» Problem statement
Leave out the pictures and output exactly the lines below from the one with "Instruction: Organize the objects" down to the one with "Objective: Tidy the", both of them included.

Extracted records:
▼

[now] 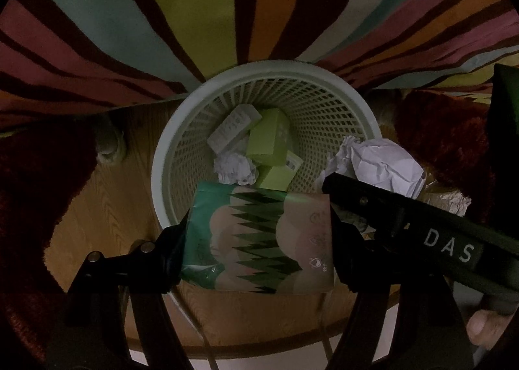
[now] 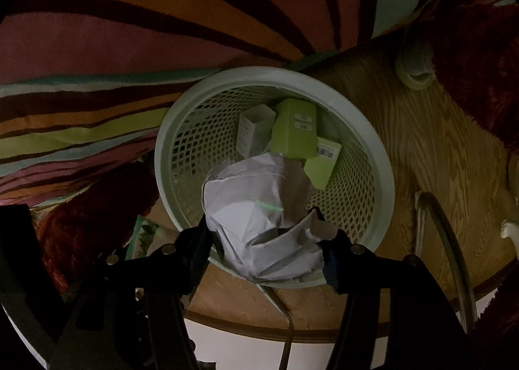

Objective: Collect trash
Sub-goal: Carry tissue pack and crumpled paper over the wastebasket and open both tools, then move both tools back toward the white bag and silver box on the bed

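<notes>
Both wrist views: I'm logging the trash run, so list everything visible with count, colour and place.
wastebasket: 1, pale green lattice, on the wooden floor
green boxes: 2, lime, inside the wastebasket
white box: 1, inside, beside the green boxes
small paper ball: 1, white, inside
printed packet: 1, green and pink, over the near rim
crumpled paper: 1, white, over the rim
striped fabric: 1, multicolour, behind the basket
left gripper: shut on the printed packet
right gripper: shut on the crumpled paper
</notes>
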Motion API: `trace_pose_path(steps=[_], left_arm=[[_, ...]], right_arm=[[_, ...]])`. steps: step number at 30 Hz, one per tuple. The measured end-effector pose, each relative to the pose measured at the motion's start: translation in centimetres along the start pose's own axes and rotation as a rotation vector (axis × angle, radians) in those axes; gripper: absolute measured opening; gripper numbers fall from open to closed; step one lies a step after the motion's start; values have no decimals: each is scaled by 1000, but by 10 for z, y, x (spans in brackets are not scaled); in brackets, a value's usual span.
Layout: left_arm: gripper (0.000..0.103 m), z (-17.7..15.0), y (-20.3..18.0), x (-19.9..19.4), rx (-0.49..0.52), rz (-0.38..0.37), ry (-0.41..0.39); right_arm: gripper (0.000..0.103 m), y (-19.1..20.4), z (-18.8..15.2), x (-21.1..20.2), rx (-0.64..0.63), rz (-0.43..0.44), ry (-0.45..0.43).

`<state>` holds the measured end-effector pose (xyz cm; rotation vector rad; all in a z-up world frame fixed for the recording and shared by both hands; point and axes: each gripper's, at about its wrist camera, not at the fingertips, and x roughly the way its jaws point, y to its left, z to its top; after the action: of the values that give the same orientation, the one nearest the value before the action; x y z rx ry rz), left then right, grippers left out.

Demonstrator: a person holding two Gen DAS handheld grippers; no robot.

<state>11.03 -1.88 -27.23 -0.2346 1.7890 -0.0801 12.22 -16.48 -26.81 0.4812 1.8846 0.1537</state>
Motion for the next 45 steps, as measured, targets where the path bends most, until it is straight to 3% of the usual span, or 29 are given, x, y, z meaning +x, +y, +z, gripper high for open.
trace_pose_path(steps=[4, 7, 9, 10, 11, 12, 26, 36, 45], left_arm=[[72, 1, 1, 7, -2, -28, 34], [74, 1, 2, 11, -4, 3, 42], [83, 1, 4, 12, -14, 7, 43], [86, 0, 5, 13, -18, 7, 40], [86, 0, 5, 13, -23, 9, 38], [86, 0, 6, 14, -28, 12, 38], [88, 2, 9, 22, -42, 21, 53], [88, -2, 10, 15, -40, 21, 35], [88, -12, 9, -18, -21, 25, -76]], right_arm=[[55, 0, 0, 2, -1, -1, 7], [56, 0, 0, 2, 0, 0, 10], [62, 0, 0, 4, 5, -1, 10], [71, -1, 0, 4, 8, -2, 8], [88, -2, 1, 5, 13, 0, 8], [95, -2, 1, 7, 16, 3, 11], [95, 11, 0, 9, -84, -121, -54], [95, 10, -6, 4, -97, -129, -72], [95, 7, -14, -33, -74, -36, -179]])
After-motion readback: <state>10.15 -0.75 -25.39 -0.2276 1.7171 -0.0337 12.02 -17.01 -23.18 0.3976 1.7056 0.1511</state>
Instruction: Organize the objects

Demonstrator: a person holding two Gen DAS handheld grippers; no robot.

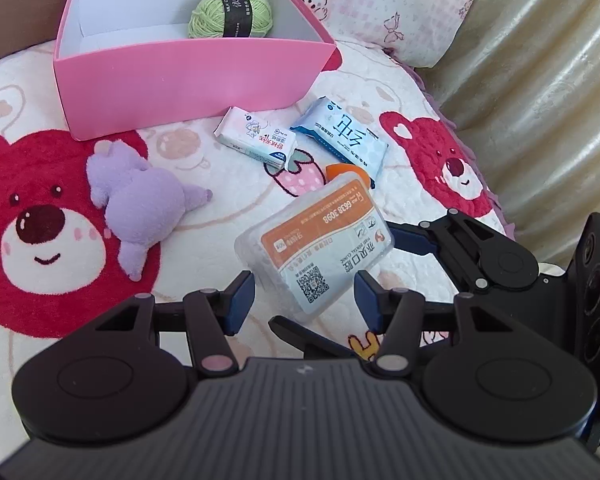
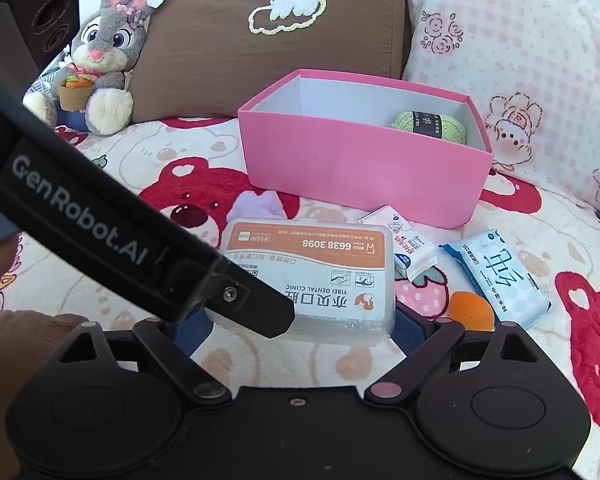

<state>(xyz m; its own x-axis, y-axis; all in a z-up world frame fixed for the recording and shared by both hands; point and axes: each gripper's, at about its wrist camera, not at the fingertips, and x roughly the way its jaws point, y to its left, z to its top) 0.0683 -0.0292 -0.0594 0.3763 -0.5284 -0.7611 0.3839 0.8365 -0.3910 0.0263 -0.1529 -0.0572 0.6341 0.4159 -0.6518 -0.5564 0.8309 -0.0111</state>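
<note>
Both the left gripper (image 1: 304, 300) and the right gripper (image 2: 302, 326) clamp the plastic box (image 1: 316, 244), held above the blanket (image 1: 204, 208). The pink box (image 1: 188, 76) sits at eleven o'clock, yarn (image 1: 230, 14) inside.

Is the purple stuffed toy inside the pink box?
No, the purple stuffed toy lies on the bear blanket in front of the pink box, which holds only a green yarn ball.

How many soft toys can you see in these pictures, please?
2. A purple plush lies on the bedspread in front of the pink box; a grey bunny sits against the brown pillow. The box could hide more.
</note>
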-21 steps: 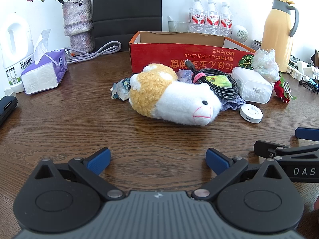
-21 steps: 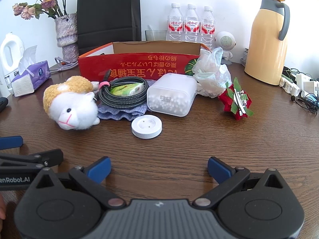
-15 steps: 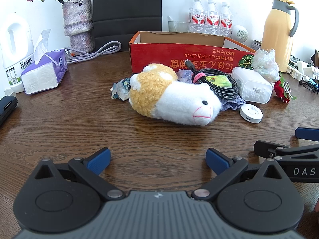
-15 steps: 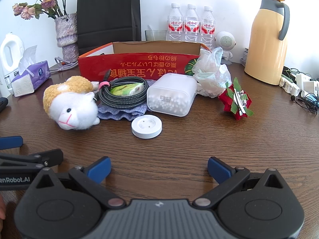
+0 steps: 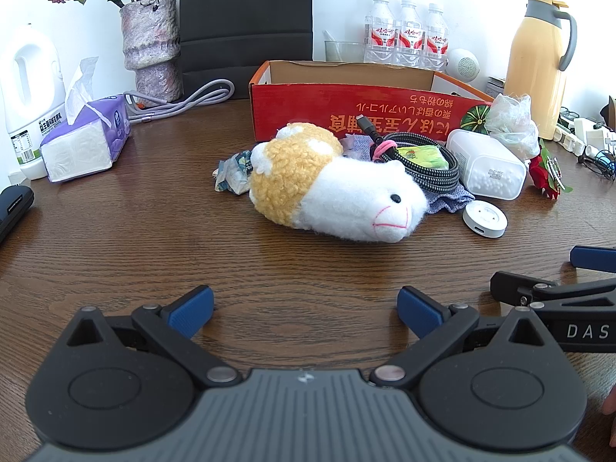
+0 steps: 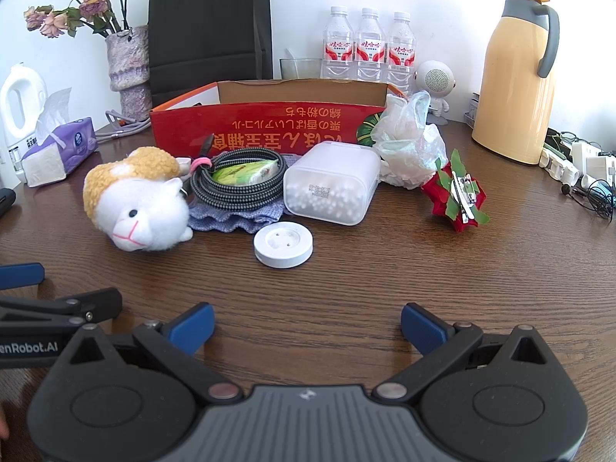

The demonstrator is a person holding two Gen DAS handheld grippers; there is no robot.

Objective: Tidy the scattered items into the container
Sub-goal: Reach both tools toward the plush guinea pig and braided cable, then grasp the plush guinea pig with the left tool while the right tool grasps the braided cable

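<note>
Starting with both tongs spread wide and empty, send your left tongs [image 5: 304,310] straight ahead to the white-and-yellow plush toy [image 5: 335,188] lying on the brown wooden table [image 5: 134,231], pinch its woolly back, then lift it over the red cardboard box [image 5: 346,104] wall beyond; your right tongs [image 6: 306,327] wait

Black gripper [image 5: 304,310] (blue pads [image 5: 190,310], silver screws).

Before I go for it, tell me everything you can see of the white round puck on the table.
The white round puck is a flat, smooth disc, plastic by its look, lying flat on the wooden table. Its top has a shallow round recess with two small dots; the left wrist view shows a small slot in its side. It lies just in front of the blue cloth; contact is unclear. Nothing grips it.
</note>
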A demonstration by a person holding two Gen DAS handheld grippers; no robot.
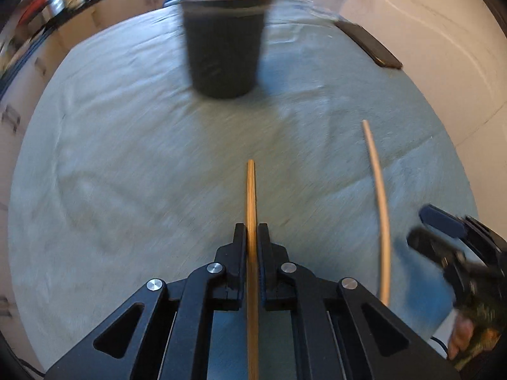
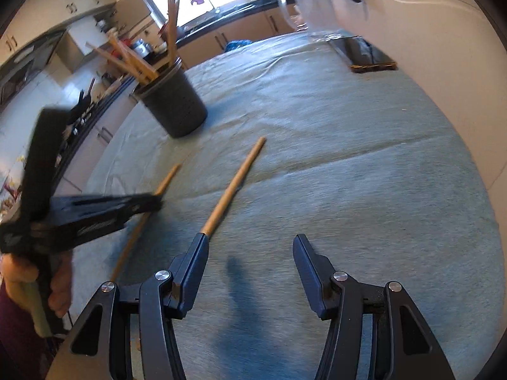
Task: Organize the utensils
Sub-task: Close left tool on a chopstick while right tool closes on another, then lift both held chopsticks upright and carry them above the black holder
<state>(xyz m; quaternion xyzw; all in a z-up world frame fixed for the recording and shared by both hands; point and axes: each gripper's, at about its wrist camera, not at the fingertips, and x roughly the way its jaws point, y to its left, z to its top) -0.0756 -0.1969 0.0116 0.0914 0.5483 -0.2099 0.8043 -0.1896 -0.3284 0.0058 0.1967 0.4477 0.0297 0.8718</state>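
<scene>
My left gripper (image 1: pixel 252 232) is shut on a wooden utensil handle (image 1: pixel 251 196) that points toward the black utensil holder (image 1: pixel 224 50) ahead of it. In the right wrist view the left gripper (image 2: pixel 155 201) holds that stick (image 2: pixel 168 179) above the cloth, short of the holder (image 2: pixel 176 104), which has several wooden utensils (image 2: pixel 136 60) in it. A second wooden stick (image 2: pixel 234 186) lies on the cloth; it also shows in the left wrist view (image 1: pixel 378 209). My right gripper (image 2: pixel 250 245) is open and empty, its left finger (image 2: pixel 198 253) over the stick's near end.
A grey-green cloth (image 2: pixel 348 158) covers the table. A dark flat object (image 1: pixel 367 44) lies at the far right edge by the wall. A clear glass jug (image 2: pixel 313 9) stands at the back. Kitchen counters lie beyond the table's left side.
</scene>
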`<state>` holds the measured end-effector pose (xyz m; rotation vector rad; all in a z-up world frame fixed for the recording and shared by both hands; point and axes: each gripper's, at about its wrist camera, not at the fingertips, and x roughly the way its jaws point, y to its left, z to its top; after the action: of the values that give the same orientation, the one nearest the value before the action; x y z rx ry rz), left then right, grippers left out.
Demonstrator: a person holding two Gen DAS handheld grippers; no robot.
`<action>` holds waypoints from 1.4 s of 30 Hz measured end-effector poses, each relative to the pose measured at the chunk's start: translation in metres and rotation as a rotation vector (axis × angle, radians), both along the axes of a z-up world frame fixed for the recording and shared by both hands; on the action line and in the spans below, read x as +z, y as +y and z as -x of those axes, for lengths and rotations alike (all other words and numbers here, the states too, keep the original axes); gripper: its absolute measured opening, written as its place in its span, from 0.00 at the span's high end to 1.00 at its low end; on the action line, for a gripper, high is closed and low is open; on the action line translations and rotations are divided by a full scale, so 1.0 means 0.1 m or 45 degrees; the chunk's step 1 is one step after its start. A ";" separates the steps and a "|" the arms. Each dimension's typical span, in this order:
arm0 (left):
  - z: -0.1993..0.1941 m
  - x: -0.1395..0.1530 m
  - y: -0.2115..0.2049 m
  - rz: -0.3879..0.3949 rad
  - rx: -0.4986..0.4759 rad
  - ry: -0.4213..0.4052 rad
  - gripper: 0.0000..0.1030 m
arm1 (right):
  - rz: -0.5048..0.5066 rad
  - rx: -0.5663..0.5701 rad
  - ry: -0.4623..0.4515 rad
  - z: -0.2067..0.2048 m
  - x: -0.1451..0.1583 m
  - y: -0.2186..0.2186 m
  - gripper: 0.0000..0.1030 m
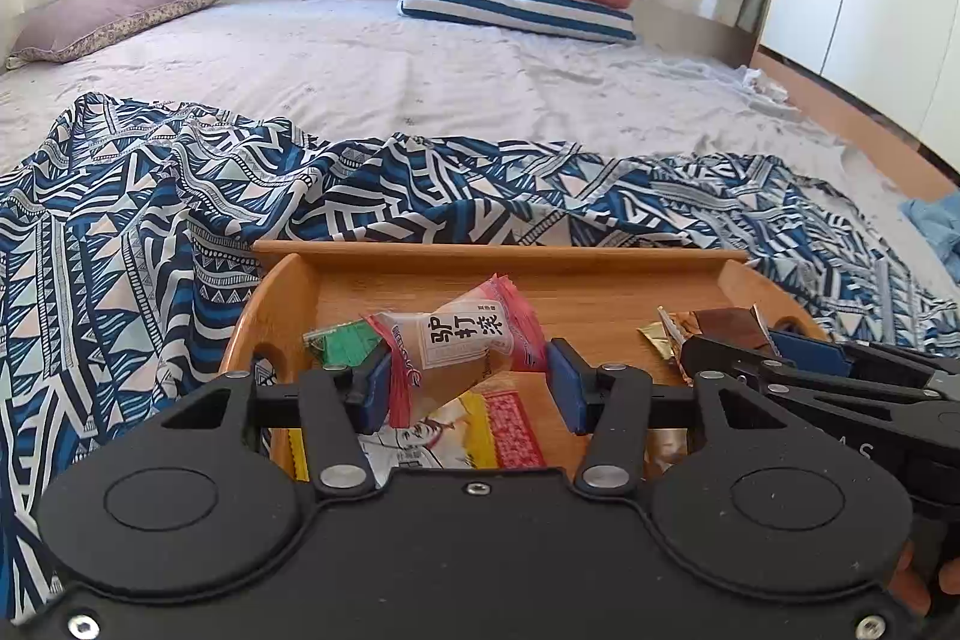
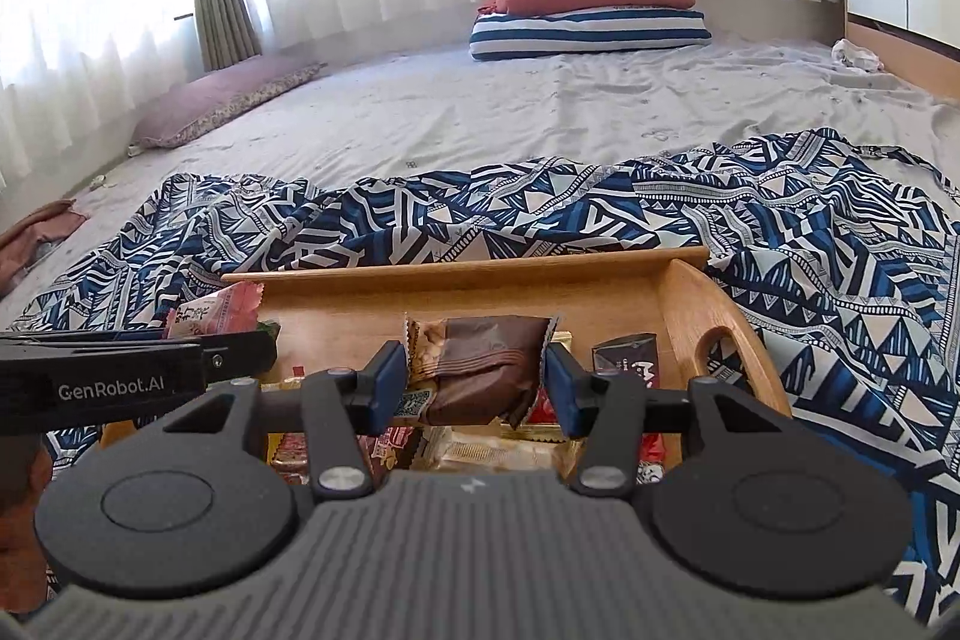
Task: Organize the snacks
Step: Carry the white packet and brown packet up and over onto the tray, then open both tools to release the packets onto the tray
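- Left fingers [image 1: 375, 391] are clamped on a pink snack [image 1: 462, 340], right fingers [image 2: 387, 388] on a brown snack [image 2: 480, 364].
- Both get carried over the tray [image 2: 456, 271]; probably a gentle drop next.

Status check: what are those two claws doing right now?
Left claw grips pink-and-white snack packet. Right claw grips brown snack packet. Both over wooden tray. Nothing blocking.

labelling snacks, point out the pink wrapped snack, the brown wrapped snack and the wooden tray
pink wrapped snack [image 1: 462, 340], left wrist view, printed label
brown wrapped snack [image 2: 480, 370], right wrist view, wrapper middle
wooden tray [image 1: 498, 256], left wrist view, far rim
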<state>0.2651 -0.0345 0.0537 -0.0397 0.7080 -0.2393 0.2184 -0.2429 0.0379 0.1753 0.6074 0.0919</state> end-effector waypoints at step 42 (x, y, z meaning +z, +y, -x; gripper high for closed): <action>-0.66 -0.27 -0.26 -0.149 -0.016 0.096 0.51 | 0.088 0.058 0.068 -0.48 -0.31 0.21 0.46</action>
<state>0.3312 -0.0604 0.0264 0.0678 0.7965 -0.2092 0.2660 -0.2220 0.0074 0.0976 0.6671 0.1103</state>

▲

» Finished task
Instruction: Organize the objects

Demonstrator: a person holding two Gen DAS handheld grippers; no robot.


<state>(xyz m; its own x-axis, y-axis; all in a z-up world frame fixed for the recording and shared by both hands; point and axes: each gripper's, at about its wrist camera, not at the fingertips, and x roughly the way its jaws point, y to its left, z to its top) 0.0683 -0.0292 -0.0594 0.3763 -0.5284 -0.7611 0.3839 0.8365 -0.3910 0.0263 -0.1529 -0.0572 0.6341 0.4159 -0.6518 -0.5564 0.8309 -0.0111</state>
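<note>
Both the left gripper (image 1: 304, 300) and the right gripper (image 2: 302, 326) clamp the plastic box (image 1: 316, 244), held above the blanket (image 1: 204, 208). The pink box (image 1: 188, 76) sits at eleven o'clock, yarn (image 1: 230, 14) inside.

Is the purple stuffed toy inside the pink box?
No, the purple stuffed toy lies on the bear blanket in front of the pink box, which holds only a green yarn ball.

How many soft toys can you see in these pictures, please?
2. A purple plush lies on the bedspread in front of the pink box; a grey bunny sits against the brown pillow. The box could hide more.
</note>
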-21 steps: 
-21 steps: 
-15 steps: 
-15 steps: 
+0 steps: 
+0 steps: 

The demonstrator is a person holding two Gen DAS handheld grippers; there is no robot.

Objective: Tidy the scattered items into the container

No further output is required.